Eight billion dollars has been added to Nigerian foreign reserves in 10 months of the year, making an increase of 30.9 per cent, InsideBusiness Online data shows.
The addition is spurred by a hike in global oil prices as well as the increasing activities in the investor-exporter window. The foreign reserves opened at $25.84 in January and closed 31 October 2017 at $33.83 billion.
An InsideBusiness Online analysis indicates that several negotiations within the Organisation of Petroleum Exporting Countries (OPEC), a basket of 14 crudes countries, resulted in 9.9 per cent gain. The price made an upward movement from $53.3 early in the year to $58.57 per barrel 31 October.
Global oil prices that continue to rally around $60 per barrel extended to new heights Wednesday 1 November with Brent crude climbing to a level last seen in mid-2015. This development has given hope to the industry after a three-year slump.
An oil price recovery has been under way since June as crude demand starts outpacing supply, with Brent rallying by almost 40 per cent to $61 a barrel.

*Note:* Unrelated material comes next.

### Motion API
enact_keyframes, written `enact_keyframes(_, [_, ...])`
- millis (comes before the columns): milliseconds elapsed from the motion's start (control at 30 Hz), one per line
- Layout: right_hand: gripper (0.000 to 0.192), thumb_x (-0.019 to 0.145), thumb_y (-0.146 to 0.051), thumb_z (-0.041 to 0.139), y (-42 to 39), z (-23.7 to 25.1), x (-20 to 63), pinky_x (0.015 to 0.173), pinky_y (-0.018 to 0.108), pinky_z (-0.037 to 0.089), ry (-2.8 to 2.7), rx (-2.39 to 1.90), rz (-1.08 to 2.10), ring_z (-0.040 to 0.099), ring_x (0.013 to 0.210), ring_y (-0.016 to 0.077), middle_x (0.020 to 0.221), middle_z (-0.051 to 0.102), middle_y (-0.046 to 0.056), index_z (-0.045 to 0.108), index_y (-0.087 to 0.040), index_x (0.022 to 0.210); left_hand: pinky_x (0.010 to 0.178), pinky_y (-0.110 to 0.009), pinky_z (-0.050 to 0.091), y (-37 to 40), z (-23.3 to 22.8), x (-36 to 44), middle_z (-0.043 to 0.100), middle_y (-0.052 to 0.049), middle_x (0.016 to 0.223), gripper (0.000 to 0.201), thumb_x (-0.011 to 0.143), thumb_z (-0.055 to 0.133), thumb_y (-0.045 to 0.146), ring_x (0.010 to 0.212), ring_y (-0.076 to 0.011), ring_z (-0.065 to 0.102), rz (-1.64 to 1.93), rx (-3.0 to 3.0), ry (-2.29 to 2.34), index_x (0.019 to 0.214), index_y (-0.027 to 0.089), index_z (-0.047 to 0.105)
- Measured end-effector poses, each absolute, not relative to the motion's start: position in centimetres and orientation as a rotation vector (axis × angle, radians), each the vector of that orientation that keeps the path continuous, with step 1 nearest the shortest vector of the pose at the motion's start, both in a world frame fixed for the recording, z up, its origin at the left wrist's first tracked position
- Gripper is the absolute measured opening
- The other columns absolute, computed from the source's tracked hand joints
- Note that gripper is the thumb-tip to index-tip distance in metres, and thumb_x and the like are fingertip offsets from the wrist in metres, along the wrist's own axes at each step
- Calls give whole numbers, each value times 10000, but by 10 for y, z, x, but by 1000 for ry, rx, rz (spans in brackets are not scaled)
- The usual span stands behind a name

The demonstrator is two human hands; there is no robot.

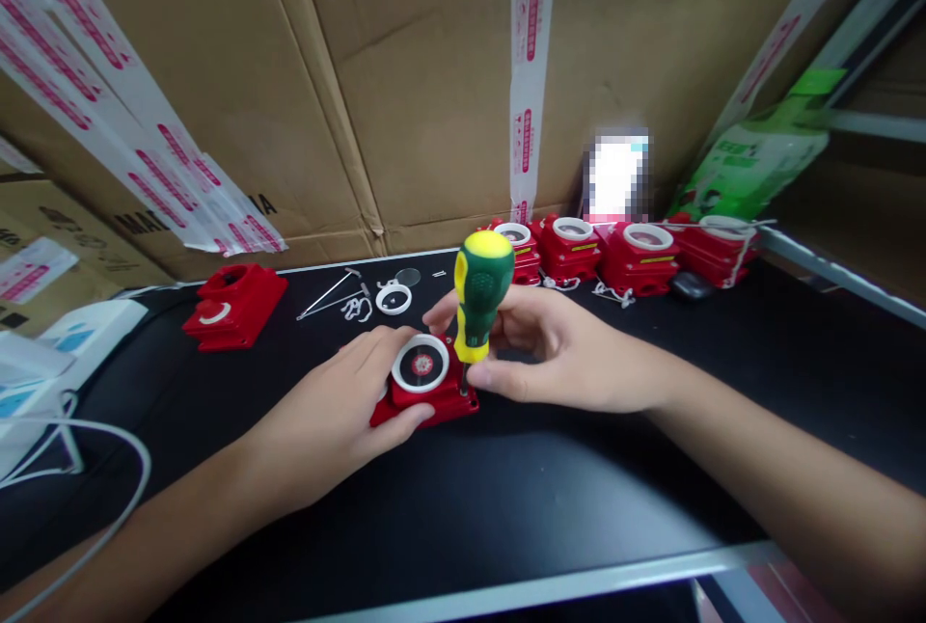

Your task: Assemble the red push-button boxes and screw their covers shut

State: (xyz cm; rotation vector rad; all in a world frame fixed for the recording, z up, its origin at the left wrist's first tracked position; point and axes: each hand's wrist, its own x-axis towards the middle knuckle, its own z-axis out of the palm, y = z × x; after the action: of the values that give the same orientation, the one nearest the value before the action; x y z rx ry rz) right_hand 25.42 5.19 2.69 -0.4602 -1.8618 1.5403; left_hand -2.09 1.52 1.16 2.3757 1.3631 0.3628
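A red box [445, 408] with a white ring around a dark round face lies on the black table. My left hand [354, 392] grips it from the left, thumb along the near side and fingers over the far side. A short screwdriver [486, 290] with a green and yellow handle stands upright, its shaft down at the box's right corner. My right hand [550, 348] is closed loosely around the lower handle, thumb by the shaft and fingers curled behind. Where the tip meets the box is too small to make out.
Another red box [235, 307] sits at left. Behind lie a loose white ring [394, 299], a clear disc [407, 277] and thin metal rods [329, 295]. Several red boxes [637, 258] line the back right, near a green bottle [767, 150]. A white power strip [65, 363] is far left.
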Motion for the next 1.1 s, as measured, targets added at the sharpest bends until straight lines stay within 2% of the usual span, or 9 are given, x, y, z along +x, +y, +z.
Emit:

This is a pointer that the global oil glut that had built up in the past years has started to draw down.
With Foreign reserves at $33.83 billion, Nigeria has stepped up two-half year high this year amid foreign exchange intervention for the various exchange markets by the Central Bank of Nigeria (CBN).
For the third quarter of 2017, the external reserves gained $7.53 billion, or 29.2 per cent, from $25.8 billion in January to $33.83 billion, which is the highest in almost three years.
CBN spokesman Isaac Okorafor has attributed the boost in the foreign reserves to peace in the oil-rich Niger-Delta region of the country, reflecting increased oil output and earnings.
He says with the sustained interventions, the apex bank pushed foreign exchange demand away from the parallel market into the formal regulated market.
In the second quarter, the oil sector grew significantly by 17.04 percentage points from -15.40 per cent recorded in the first quarter of 2017 to 1.64 per cent, owing to the calmness in the Niger-Delta region.
The nation’s economy, which recently exited from a recession, is on a sure footing as data from the National Bureau of Statistics (NBS) shows that the Gross Domestic Product (GDP) expanded by 0.55 per cent in second quarter of 2017. This growth in GDP was driven mainly by the oil & gas sector.
Between January and September 2017, the foreign reserves gained $7.53 billion, or 29.2 per cent, from $25.8 billion in January to $33.33 billion.
Between January and August, the foreign exchange buffer of the CBN appreciated by about $5.97 billion. Statistics on the CBN website put the external reserves increased by 17.2 per cent from $25.84 billion it opened this year to $30.29 billion on 30 March 2016.
Specifically, the external reserves for the first time in 2017 hit $30 billion on March 8, hovering around $29 billion and $28 billion in February.
OPEC price basket of 14 crudes had closed at $50.04 a barrel in March 2017. The federal government had benchmarked the 2017 budget on 2.2 million barrels per day at $42.5 per barrel in the global market.
Finance experts agree that the steady increase in global oil prices will impact the CBN’s foreign exchange buffer and rub positively on the nation’s economy.